Achieving net-zero emissions is essential to limiting global warming, and India’s role is critical given its size, developmental needs, and rising energy demand. This article reviews recent academic and grey literature to identify key challenges to deep decarbonization in India, with a focus on the near term. It introduces a conceptual framework that groups these barriers into three broad categories: techno-economic, governance and institutional, and socio-economic and political economy. Within this structure, it analyses sector-specific obstacles in power, industry, and transport. The review highlights cost and financing barriers, regulatory and institutional limitations, and complex socio-political trade-offs. The article concludes by identifying opportunities for targeted interventions and outlines research and policy gaps that need urgent attention to ensure India’s transition to net zero aligns with its development priorities.

Key Highlights

  • Techno-economic challenges - Decarbonization faces techno-economic barriers, including high costs of clean technologies, limited financing, and slow adoption. In the power sector, challenges include expensive energy storage and grid upgrades, in the transport sector costs of EVs and poor charging infrastructure is a challenge while for the industry sector struggles with immature, costly options like green hydrogen and CCS, hindering large-scale emission reduction efforts.
  • Governance and institutional challenges: Governance and institutional challenges hinder decarbonization due to weak coordination and limited capacity. In the power sector, discom losses, rigid PPAs, and distorted tariffs persist. Reforms in market design, tariff structures, and stricter enforcement of RPOs and FGDs are essential for rapid transformation.

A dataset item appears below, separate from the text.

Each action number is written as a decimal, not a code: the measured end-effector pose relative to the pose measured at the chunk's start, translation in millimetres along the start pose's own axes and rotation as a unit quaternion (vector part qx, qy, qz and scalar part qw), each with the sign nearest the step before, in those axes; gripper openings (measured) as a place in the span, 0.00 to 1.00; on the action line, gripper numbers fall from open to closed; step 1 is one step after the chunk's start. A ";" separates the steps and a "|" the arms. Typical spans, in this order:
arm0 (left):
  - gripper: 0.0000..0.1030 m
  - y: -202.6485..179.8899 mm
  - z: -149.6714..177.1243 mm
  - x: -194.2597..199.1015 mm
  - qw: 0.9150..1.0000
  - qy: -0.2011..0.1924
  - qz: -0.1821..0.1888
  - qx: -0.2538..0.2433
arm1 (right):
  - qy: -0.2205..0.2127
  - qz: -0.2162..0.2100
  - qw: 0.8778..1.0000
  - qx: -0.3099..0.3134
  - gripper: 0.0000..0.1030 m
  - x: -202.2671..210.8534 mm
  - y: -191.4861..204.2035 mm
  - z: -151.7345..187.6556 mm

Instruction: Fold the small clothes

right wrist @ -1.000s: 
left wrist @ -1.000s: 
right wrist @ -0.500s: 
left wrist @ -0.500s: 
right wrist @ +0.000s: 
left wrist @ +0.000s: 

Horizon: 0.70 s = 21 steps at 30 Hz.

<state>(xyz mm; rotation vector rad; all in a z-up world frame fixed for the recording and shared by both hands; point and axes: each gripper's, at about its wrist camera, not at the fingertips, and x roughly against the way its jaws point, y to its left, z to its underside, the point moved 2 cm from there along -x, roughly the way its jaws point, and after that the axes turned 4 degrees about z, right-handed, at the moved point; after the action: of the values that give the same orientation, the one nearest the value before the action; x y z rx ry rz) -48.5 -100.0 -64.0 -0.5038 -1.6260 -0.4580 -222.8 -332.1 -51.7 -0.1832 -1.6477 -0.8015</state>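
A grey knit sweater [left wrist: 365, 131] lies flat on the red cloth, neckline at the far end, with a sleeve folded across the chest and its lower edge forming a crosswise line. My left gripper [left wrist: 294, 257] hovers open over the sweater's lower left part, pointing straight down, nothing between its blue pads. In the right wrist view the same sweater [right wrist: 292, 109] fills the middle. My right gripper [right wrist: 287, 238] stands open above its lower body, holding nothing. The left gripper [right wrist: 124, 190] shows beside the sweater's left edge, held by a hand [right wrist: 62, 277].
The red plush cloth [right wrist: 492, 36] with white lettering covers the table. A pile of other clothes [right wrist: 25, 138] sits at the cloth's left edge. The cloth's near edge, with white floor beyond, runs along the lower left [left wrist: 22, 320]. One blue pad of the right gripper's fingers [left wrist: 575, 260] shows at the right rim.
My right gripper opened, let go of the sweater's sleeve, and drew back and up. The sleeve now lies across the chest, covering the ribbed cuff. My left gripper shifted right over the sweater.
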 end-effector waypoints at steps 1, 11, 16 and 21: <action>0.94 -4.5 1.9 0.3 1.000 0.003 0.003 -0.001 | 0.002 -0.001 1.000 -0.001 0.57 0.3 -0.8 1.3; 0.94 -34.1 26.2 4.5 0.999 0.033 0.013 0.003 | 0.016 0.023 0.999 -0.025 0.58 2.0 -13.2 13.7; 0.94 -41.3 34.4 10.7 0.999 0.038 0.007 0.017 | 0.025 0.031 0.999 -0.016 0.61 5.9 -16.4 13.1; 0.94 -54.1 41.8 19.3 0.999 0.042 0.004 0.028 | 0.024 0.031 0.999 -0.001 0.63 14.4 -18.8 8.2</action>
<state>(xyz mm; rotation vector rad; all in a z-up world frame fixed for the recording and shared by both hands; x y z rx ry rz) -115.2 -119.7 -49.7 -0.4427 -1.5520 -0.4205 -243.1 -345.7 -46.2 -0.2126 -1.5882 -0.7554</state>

  • Socio-economic and political challenges: Socio-economic and political challenges include ensuring international climate equity, adequate finance, and a just transition that safeguards vulnerable communities. India’s coal dependence creates resistance to change, while renewable jobs can’t fully replace coal employment. Critical mineral security and rising consumerism further complicate achieving equitable, sustainable decarbonization pathways.
"India’s decarbonization is a balancing act—advancing clean energy while safeguarding jobs, equity, and development for a nation still on its path to prosperity."